The prevalence of snoring shows a directly positive correlation with that of smoking. A study showed that even when an individual quit smoking, the risk remained higher, but declined to a level similar to that of people who had never smoked after four years of quitting.
Smoking is known to cause airway inflammation and edema, which may narrow the airway and lead to obstructed airflow, resulting in snoring.
Other substances which show an association with snoring are alcohol and sleep medication. However, some studies have shown that alcohol influences snoring only in women who have a BMI of 20 or less, that is, women with a lean physique. On the other hand, females with a BMI of 30 or above and a sedentary lifestyle tend to habitually snore.
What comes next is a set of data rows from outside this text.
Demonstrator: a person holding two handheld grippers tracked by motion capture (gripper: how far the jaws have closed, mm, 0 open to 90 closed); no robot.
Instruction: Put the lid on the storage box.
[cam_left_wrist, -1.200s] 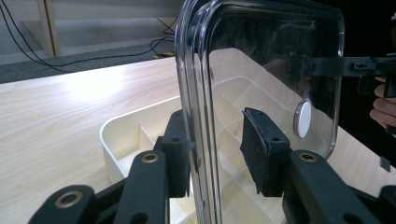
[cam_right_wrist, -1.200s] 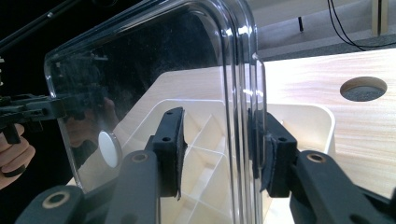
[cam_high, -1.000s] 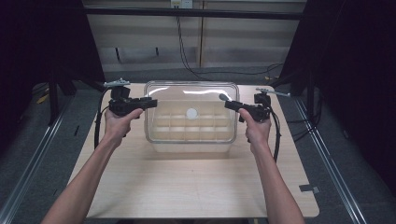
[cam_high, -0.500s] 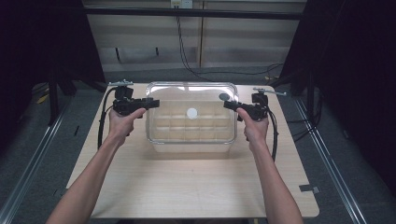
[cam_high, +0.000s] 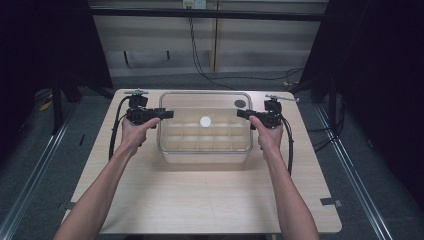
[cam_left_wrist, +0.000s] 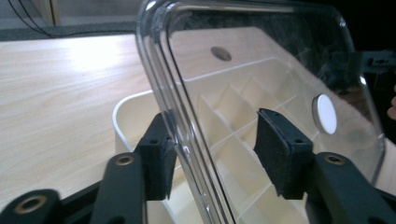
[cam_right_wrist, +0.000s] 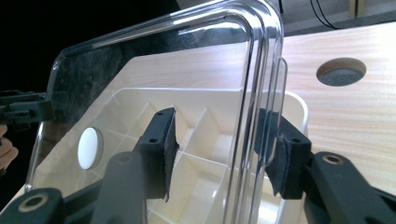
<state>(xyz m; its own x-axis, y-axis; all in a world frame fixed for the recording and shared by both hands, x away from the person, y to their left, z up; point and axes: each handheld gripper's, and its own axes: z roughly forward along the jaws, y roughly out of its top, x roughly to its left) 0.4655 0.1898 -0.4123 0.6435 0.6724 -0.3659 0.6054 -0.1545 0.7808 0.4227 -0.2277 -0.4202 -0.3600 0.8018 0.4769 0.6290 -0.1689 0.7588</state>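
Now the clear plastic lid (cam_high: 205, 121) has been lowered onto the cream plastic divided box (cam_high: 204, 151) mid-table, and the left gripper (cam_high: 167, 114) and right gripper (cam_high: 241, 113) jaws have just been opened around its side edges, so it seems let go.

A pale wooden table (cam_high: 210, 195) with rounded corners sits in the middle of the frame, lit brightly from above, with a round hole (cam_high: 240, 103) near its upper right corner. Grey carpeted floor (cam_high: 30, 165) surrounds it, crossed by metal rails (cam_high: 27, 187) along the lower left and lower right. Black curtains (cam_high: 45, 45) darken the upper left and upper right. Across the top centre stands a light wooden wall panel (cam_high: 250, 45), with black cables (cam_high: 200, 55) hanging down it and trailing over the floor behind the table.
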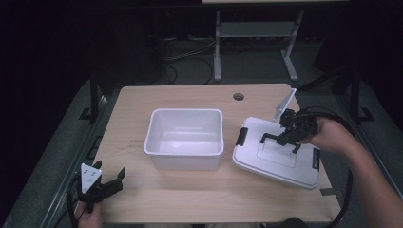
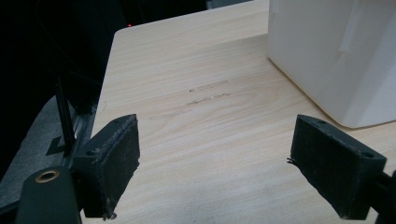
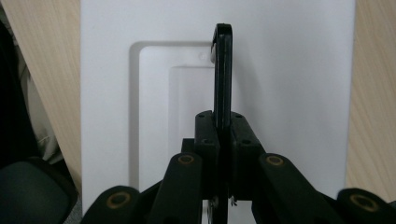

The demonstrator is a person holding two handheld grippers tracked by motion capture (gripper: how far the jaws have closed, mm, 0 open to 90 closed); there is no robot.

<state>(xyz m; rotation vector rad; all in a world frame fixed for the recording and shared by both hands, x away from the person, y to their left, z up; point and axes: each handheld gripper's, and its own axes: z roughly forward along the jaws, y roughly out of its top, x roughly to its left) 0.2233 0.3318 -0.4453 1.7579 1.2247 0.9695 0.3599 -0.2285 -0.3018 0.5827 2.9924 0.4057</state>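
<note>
An empty white plastic bin (image 1: 184,137) stands in the middle of the wooden table (image 1: 142,102). Its white lid (image 1: 273,156), with black side latches, lies to the right of it. My right gripper (image 1: 286,137) is over the lid, shut on the lid's black carry handle (image 3: 222,70), which stands up between the jaws. The lid's recessed panel (image 3: 154,107) shows below the handle. My left gripper (image 1: 110,183) hovers open at the table's front left corner, nothing between its pads (image 2: 114,156). The bin's white wall (image 2: 327,51) is at the upper right of the left gripper view.
A round cable hole (image 1: 238,96) sits near the table's far edge. Behind the table are a desk frame's metal legs (image 1: 217,47) and cables on a dark floor. Bare wood lies in front of the bin and to its left.
</note>
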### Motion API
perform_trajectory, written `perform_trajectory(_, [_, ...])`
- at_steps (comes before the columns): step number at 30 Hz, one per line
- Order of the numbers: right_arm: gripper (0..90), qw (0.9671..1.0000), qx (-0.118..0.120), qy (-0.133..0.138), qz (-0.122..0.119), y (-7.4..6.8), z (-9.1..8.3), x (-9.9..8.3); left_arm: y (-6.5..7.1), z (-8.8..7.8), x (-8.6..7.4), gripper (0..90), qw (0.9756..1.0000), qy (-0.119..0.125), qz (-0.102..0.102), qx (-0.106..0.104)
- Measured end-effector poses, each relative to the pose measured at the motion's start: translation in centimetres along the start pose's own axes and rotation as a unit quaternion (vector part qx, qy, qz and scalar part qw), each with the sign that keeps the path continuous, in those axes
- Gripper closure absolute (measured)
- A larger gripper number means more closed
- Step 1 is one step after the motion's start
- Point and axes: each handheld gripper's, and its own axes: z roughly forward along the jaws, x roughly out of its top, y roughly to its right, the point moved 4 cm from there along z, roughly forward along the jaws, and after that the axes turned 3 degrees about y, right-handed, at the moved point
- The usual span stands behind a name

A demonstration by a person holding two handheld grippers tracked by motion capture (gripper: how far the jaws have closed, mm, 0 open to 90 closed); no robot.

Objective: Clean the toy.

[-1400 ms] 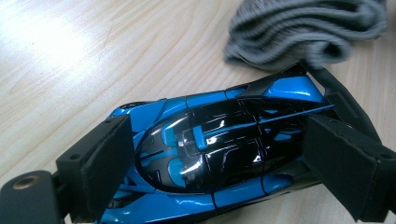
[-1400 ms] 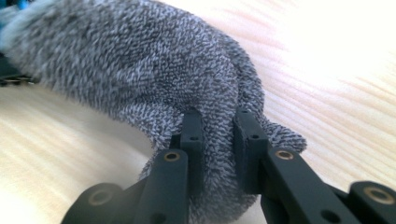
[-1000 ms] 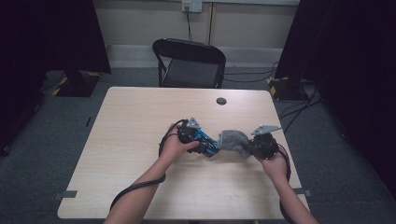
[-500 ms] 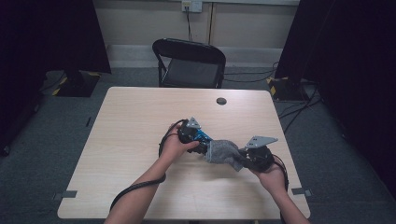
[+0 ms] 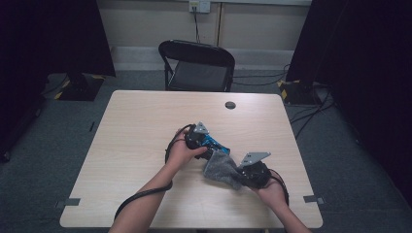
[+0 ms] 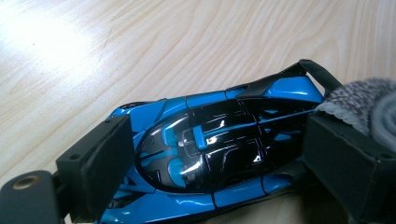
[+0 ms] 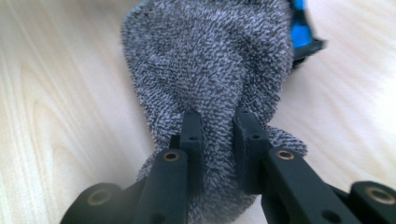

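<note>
A person seated at a pale wooden desk (image 5: 145,126) wipes a toy car (image 6: 210,149) with a grey cloth (image 7: 201,70), a two-jaw claw in each hand. The left claw (image 5: 206,145) is clamped across the car's body, its black jaws pressing the flanks from either side and pinning the model low over the desk near the middle of the tabletop. The right claw (image 7: 217,135) has its jaws drawn tight together on a bunched fold of the cloth, which lies on the desk with its far end lapping against the tail of the car.

Judging by the scene, the job is well under way but not finished: the car is secured and the cloth is at one end of it, while the roof and nose seen from the left gripper view lie bare of cloth. Whether those panels have been wiped cannot be told; they look glossy and free of marks.

The car is a low, wedge-shaped sports model in bright blue and black, hard and lacquered, throwing sharp white highlights off its curved canopy. The cloth is its opposite: soft, looped terry in mottled grey, crumpled into a rounded mound with a scalloped edge. The desk is smooth light laminate with a fine wood grain and a small dark round grommet (image 5: 230,105) toward its far edge. A black folding chair (image 5: 197,65) stands beyond it.
</note>
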Motion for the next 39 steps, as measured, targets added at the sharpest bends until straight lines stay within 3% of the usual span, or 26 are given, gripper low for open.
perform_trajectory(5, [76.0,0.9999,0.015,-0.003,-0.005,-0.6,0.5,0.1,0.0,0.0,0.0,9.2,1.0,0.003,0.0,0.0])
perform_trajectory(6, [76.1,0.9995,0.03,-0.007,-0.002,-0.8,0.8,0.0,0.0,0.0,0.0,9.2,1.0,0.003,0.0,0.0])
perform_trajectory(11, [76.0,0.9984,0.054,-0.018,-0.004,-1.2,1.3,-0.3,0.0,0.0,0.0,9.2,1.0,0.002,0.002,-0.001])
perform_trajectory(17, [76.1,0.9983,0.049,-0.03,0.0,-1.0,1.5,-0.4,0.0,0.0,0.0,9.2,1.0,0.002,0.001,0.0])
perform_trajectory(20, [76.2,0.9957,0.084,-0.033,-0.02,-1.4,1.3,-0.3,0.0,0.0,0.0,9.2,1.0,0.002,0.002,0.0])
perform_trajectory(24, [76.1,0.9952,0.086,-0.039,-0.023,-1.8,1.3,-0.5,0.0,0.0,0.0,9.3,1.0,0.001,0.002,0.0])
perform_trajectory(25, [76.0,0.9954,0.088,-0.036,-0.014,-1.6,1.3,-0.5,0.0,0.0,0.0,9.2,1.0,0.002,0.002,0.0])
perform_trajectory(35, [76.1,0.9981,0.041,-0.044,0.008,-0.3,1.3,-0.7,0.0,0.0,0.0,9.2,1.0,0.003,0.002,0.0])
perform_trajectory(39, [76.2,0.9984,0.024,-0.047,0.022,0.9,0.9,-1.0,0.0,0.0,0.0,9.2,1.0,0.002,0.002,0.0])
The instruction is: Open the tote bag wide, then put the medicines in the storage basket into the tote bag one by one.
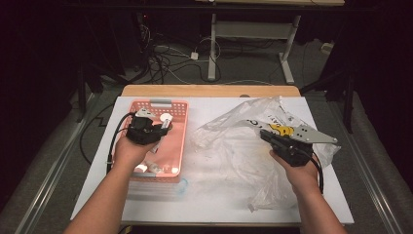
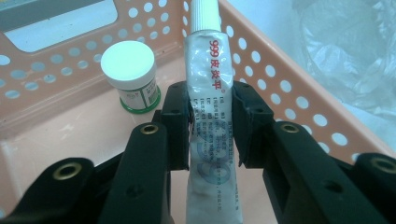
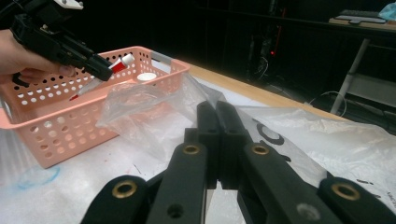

High-risk factors for snoring also include the male gender, age between 40 and 64 years, and obesity. Being male increases the risk of snoring by 3.5 times, while the incidence of snoring increases as the BMI goes up. One calculation showed that the risk was increased about 1.5 times for each 3.4 kg/m2 increase in BMI. The presence or new development of asthma also increased the risk by about 2.2 times over 14 years.
It is interesting that the same key factors operate in populations across the world, whether industrialized or developing, to promote snoring. However, studies in Asian populations show that Indians are more likely to snore than Chinese, and that a family history of snoring also plays a role. In this study, a neck circumference above 40 cm was shown to increase the risk by a factor of 2.5 times.
Other significantly associated factors include mouth breathing in the daytime (more than seven-fold risk of habitual snoring), a high prevalence of sore throat (which increased the risk by almost 18 times), smoking by family members, and the occurrence of infections.
In a study, maternal education was shown to influence the prevalence of habitual snoring. A low maternal education seemed to be more important in boys, while sore throats conferred a higher risk of snoring in girls. It was also seen that almost half of the children in the study who had snored in childhood continued to snore later, especially those whose maternal education was limited, or those who had surgery on the ear, nose, and throat, and those who had smokers in the family. In addition, the loudness of snoring was significantly greater than those who stopped snoring in later childhood.